El Angel de la Sombra/XLVIII
—Cómo es que se nos iba a ir sin decirnos nada!...
Su propósito fué advertírselo, por cierto, ésa misma tarde. Como no era por mucho tiempo, ni su ausencia reportaría inconveniente alguno...
—Al fin seré yo quien más los extrañe, dijo con sinceridad.
—No veo el motivo, replicó Luisa. Nos extrañaremos igualmente, como buenos amigos.
Y feliz hasta la travesura, al sentirse envuelta en su mirada de amor:
—Porque no creo que se proponga hacer el cónsul sentimental!...
—Después de Stendhal, sería cursi—afirmó él riendo de buena gana.
Aquella malicia dichosa tornábasela más adorable.
Una severa mirada de Tato contúvola con ligero sobresalto.
—Y cuándo es el viaje?—preguntó la tía.
—El jueves próximo. Salgo por el nocturno de las diez.
—Así es que comerá el miércoles con nosotros...

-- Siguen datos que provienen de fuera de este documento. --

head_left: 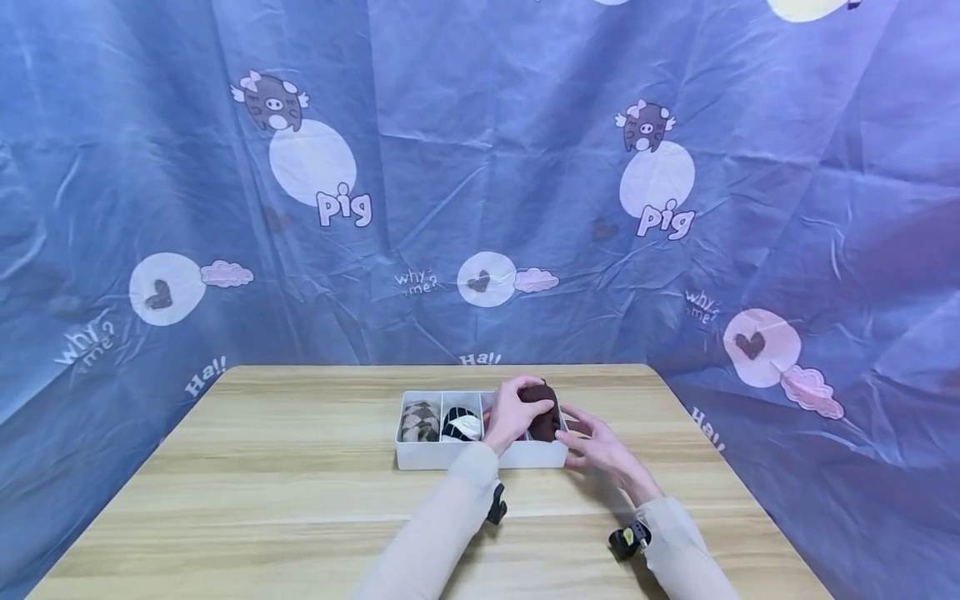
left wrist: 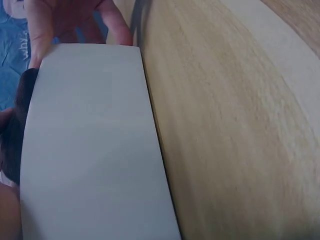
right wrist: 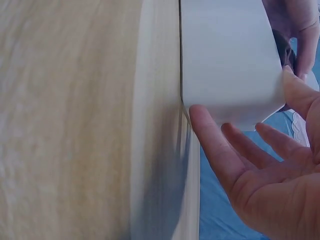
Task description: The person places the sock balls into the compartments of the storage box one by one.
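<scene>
A white divided box (head_left: 442, 457) stands on the table, its compartments in a row. My left hand (head_left: 512, 417) grips a dark brown rolled cloth bundle (head_left: 545, 423) at the rightmost compartment, thumb on the near side. In the left wrist view the dark bundle (left wrist: 20, 125) shows past the box's top edge. My right hand (head_left: 597, 446) is at the box's right end. Its extended fingers (right wrist: 215, 145) touch the end wall in the right wrist view, and its thumb lies near the rim beside the dark cloth. Part of the third compartment is hidden behind my left hand.
A brown-and-beige checkered cloth roll (head_left: 421, 422) fills the leftmost compartment, and a black-and-white one (head_left: 461, 424) lies beside it. Some reddish cloth shows in the third. Beyond the wooden table (head_left: 300, 483) hangs a blue printed curtain (head_left: 420, 183).
</scene>
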A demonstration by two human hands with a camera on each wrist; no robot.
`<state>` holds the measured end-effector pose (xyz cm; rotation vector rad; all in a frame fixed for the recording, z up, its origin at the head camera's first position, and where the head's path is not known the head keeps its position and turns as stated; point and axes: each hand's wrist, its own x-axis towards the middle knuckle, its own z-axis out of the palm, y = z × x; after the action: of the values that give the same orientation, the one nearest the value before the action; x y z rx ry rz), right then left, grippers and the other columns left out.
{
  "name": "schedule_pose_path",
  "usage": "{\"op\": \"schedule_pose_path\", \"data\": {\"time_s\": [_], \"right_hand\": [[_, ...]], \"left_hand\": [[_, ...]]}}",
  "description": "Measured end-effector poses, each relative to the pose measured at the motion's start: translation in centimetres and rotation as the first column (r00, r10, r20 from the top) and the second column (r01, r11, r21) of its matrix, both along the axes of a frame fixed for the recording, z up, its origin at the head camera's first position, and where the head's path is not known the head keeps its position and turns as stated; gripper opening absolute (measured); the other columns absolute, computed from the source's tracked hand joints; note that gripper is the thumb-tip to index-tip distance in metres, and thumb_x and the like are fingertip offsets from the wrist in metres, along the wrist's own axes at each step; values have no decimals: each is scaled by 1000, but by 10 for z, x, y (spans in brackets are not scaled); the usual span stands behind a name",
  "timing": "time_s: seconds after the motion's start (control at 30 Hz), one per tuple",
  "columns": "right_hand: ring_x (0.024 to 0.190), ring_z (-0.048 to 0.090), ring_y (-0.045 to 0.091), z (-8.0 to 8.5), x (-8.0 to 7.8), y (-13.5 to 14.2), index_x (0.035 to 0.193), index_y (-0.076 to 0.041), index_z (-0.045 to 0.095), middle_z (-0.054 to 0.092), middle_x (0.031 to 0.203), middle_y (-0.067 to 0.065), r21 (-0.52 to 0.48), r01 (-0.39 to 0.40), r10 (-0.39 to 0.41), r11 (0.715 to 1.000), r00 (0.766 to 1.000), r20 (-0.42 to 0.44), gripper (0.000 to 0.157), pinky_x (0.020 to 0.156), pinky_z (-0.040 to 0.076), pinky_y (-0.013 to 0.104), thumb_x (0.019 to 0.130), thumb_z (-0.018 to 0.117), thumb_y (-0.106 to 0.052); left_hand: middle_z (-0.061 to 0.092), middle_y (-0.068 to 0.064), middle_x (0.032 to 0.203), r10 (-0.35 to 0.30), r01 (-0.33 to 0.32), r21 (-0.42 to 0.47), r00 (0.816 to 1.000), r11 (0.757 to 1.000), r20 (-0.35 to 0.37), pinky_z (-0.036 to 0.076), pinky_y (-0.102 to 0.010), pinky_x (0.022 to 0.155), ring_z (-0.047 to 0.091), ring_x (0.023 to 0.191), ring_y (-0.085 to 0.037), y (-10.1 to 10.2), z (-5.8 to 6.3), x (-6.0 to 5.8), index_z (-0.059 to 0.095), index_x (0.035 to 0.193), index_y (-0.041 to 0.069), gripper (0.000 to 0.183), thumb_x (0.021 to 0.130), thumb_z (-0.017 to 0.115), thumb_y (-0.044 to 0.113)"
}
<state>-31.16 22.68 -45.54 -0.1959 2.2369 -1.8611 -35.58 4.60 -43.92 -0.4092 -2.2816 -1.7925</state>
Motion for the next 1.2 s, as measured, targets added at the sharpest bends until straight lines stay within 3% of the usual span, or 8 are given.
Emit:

—Y será mi mejor augurio de viaje y mi mejor recuerdo.
—Supongo que nos escribirá.
-Francamente, lo haré si hay por allá algo que merezca la pena; y desde luego, sin reclamar contestación.
—Porque es tan fastidioso escribir cartas... —aprobó Luisa con indolencia.
No hubo ya lección esa tarde; y como Adelita continuaba exigente, Tato salió. Pero los enamorados no tuvieron sino un momento muy breve para hablarse. El domingo, con todo, ya que esa tarde parecía imposible, procurarían darse el último beso. El último beso! Luisa palideció.
—A menos que otro día... el lunes o martes... poniéndonos de acuerdo... —insinuó él con penosa ansiedad.
—El jueves a esta misma hora—dijo rápidamente, al advertir que alguien se acercaba—quiero que la pases pensando, solito, en mí.
Como doña Irene entrara, Suárez Vallejo pudo prometér selo con la mirada solamente, enternecido casi hasta el dolor ante aquella delicadeza de su ternura.
—Hablaban del viaje? preguntó doña Irene.
—Sí, señora. Estaba lamentando yo lo embarullado de mi apronte. Para un hombre solo, todo es problema. Y después, la cachaza oficial... Figúrense ustedes que el ministro no firmará sino el mismo jueves las órdenes de pasaje. Con lo que, hasta eso de las tres, nada sabré en definitiva. Sin contar otras mil cosas. Sólo al anochecer, a esta hora-añadió, mirando fijamente a Luisa-podré dedicarme a ultimar mis preparativos.
La joven sonrió vagamente, con sobrentendida conformidad.
—Pero, no tiene quien se comida?—insistió doña Irene. Su cochero que le es tan adicto?... La dueña de la pensión?...
—Estoy tan acostumbrado a manejarme desde la niñez, que me estorba cualquier ayuda. Y luego, antes de salir para un viaje largo, siempre es útil recapacitar un momento a solas...
—Aunque allá donde va, sobra tiempo, de seguro, para la meditación. Parece que es un lugarejo tristísimo. Cómo irá a extrañar el tráfago y el ruido de esta ciudad! El centro es una verdadera vorágine.
—Sí, señora; pero el barrio donde vivo, resulta por su modestia y su tranquilidad una anticipación de la aldea.
Callaron entonces.
De la quinta ya casi anochecida llegó clarísimo el flauteo del zorzal. En la meditabunda paz, aproximó las almas una dulzura de acongojada simpatía.